Berkshire Hathaway Inc.’s Warren Buffett, J.P. Morgan Chase & Co.’s Jamie Dimon and almost 200 other CEOs are calling for companies to stop offering quarterly profit forecasts.
“In our experience, quarterly earnings guidance often leads to an unhealthy focus on short-term profits at the expense of long-term strategy, growth and sustainability,” Buffett and Dimon wrote in a Wall Street Journal opinion piece published late Wednesday.
The piece, titled “Short-Termism Is Harming the Economy,” also featured this criticism of today’s markets:
“The financial markets have become too focused on the short term. Quarterly earnings-per-share guidance is a major driver of this trend and contributes to a shift away from long-term investments.”
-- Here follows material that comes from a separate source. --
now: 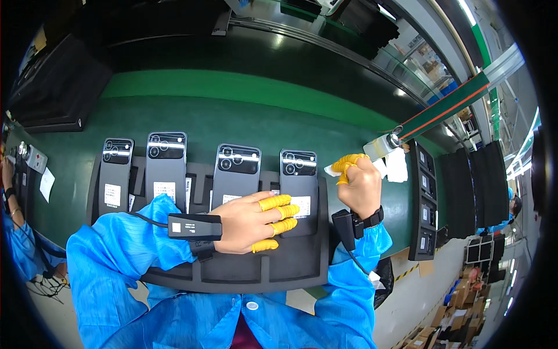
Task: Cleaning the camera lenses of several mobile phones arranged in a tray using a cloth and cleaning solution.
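Observation:
Several grey phones lie back up in a black foam tray [250, 282], each with a camera block at its top and a white label. My left hand [247, 224] lies flat, fingers spread and in yellow finger cots, over the lower part of one phone [238, 160]. Its fingertips reach onto the lower part of the rightmost phone [298, 180]. To the right of the tray, my right hand [361, 186] is closed in yellow finger cots, with a small white wipe [332, 171] poking out from its fingers. Two more phones [115, 168] sit at the tray's left, untouched.
Beyond my right hand stands a bottle with a metal top [381, 145], beside white wipes [396, 168]. A black tray of phones [424, 203] lies at the right. Black trays are stacked at the far left [58, 87]. Another person's arm [14, 203] shows at the left edge.

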Demonstrator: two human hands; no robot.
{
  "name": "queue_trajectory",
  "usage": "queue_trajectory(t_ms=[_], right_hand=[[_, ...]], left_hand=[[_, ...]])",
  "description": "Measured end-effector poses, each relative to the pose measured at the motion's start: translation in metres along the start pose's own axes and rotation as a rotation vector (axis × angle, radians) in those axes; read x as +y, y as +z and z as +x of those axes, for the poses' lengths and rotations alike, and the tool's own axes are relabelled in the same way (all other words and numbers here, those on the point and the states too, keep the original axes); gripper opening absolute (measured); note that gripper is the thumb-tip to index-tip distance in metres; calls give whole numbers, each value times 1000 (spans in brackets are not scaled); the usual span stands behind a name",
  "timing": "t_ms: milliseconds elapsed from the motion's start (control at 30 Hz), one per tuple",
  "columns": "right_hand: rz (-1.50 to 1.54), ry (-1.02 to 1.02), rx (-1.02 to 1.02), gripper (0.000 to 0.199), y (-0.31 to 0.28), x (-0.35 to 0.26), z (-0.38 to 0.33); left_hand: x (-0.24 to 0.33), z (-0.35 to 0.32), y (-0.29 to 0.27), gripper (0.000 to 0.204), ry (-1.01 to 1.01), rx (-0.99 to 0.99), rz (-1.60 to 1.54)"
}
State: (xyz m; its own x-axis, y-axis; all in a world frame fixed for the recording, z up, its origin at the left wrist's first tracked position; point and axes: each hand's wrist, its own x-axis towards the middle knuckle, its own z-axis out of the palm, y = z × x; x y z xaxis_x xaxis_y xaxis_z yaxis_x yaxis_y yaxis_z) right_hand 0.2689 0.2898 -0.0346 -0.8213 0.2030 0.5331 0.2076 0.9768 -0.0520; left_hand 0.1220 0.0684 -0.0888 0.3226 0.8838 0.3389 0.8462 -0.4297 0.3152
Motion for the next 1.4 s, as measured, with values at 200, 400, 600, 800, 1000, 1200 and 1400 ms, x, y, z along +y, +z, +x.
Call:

The Berkshire and J.P. Morgan bosses said their call to action this week with the Business Roundtable, an association of nearly 200 CEOs, is building on 2016 recommendations that were dubbed “Commonsense Corporate Governance Principles” and released by a group of well-known chief executives that included Buffett and Dimon.

“The pressure to meet short-term earnings estimates has contributed to the decline in the number of public companies in America over the past two decades,” Buffett and Dimon also wrote in their Journal column.
The duo was appearing in a CNBC broadcast on Thursday morning to talk about their push against short-termism.